» **Exercise directions**: Your output should be an exact copy of the records, with no pictures in it.

· · · · · · ·

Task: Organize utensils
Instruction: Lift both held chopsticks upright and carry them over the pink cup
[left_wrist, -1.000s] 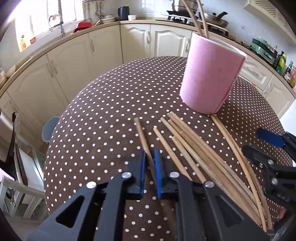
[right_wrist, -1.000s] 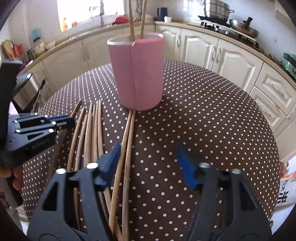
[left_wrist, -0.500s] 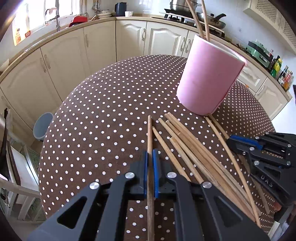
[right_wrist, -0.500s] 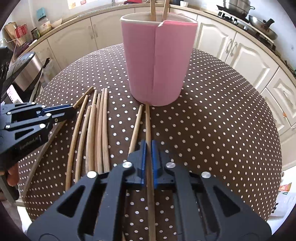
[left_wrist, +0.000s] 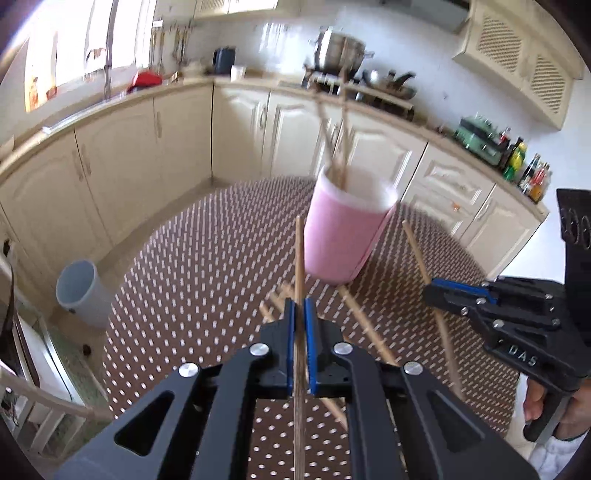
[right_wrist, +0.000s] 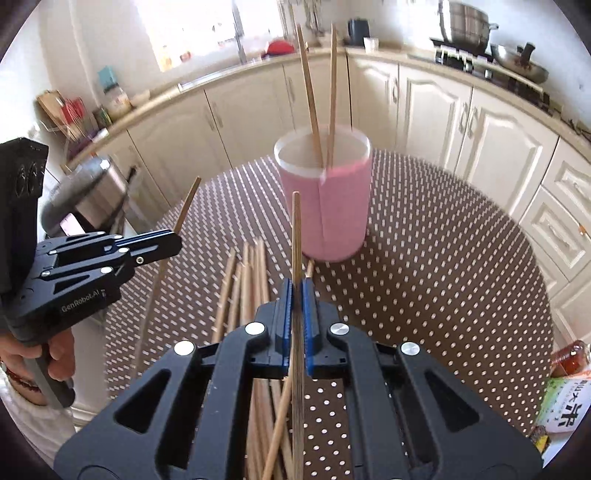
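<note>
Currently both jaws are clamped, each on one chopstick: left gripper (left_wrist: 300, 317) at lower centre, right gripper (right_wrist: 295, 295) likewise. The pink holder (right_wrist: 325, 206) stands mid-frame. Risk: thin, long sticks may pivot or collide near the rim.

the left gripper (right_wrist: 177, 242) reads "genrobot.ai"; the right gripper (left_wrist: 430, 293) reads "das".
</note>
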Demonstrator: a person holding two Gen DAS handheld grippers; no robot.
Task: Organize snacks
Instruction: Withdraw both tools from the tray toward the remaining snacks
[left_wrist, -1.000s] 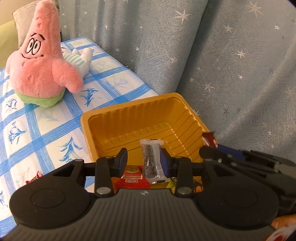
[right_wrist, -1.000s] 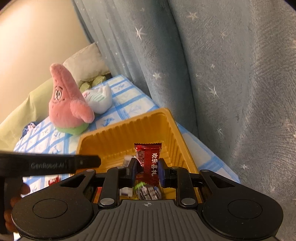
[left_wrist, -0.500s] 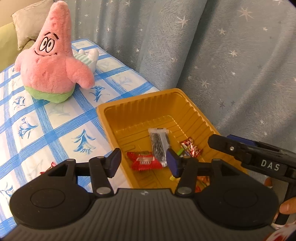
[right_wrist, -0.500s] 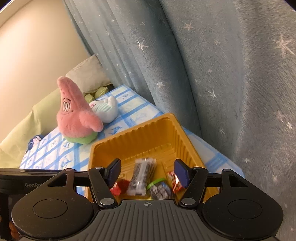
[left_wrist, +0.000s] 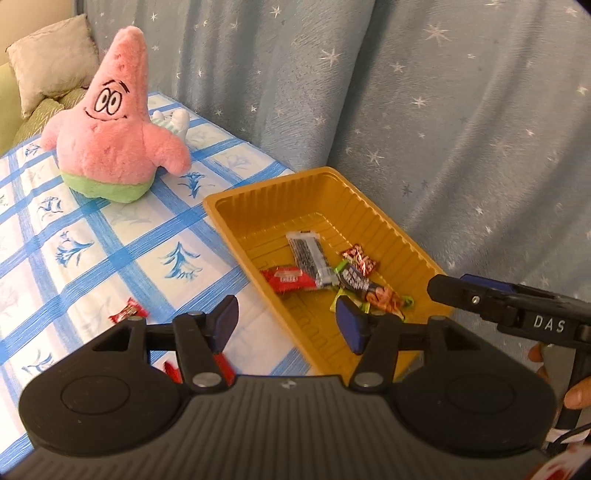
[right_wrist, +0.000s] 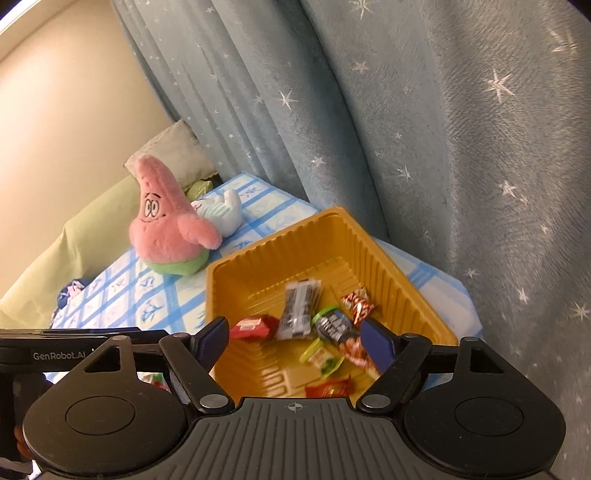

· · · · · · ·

» **Task result**:
Task: Organize utensils
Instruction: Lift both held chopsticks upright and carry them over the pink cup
[left_wrist, -1.000s] 
[right_wrist, -1.000s] 
[left_wrist, -0.500s] 
[right_wrist, -0.500s] 
[left_wrist, +0.000s] 
[right_wrist, +0.000s] 
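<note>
Currently both jaws are clamped, each on one chopstick: left gripper (left_wrist: 300, 317) at lower centre, right gripper (right_wrist: 295, 295) likewise. The pink holder (right_wrist: 325, 206) stands mid-frame. Risk: thin, long sticks may pivot or collide near the rim.

the left gripper (right_wrist: 177, 242) reads "genrobot.ai"; the right gripper (left_wrist: 430, 293) reads "das".
</note>
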Demonstrator: a person holding two Gen DAS handheld grippers; no robot.
Task: Organize snacks
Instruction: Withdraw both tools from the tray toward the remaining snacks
[left_wrist, -1.000s] 
[right_wrist, -1.000s] 
[left_wrist, -0.500s] 
[right_wrist, -0.500s] 
[left_wrist, +0.000s] 
[right_wrist, +0.000s] 

Here the answer is complete.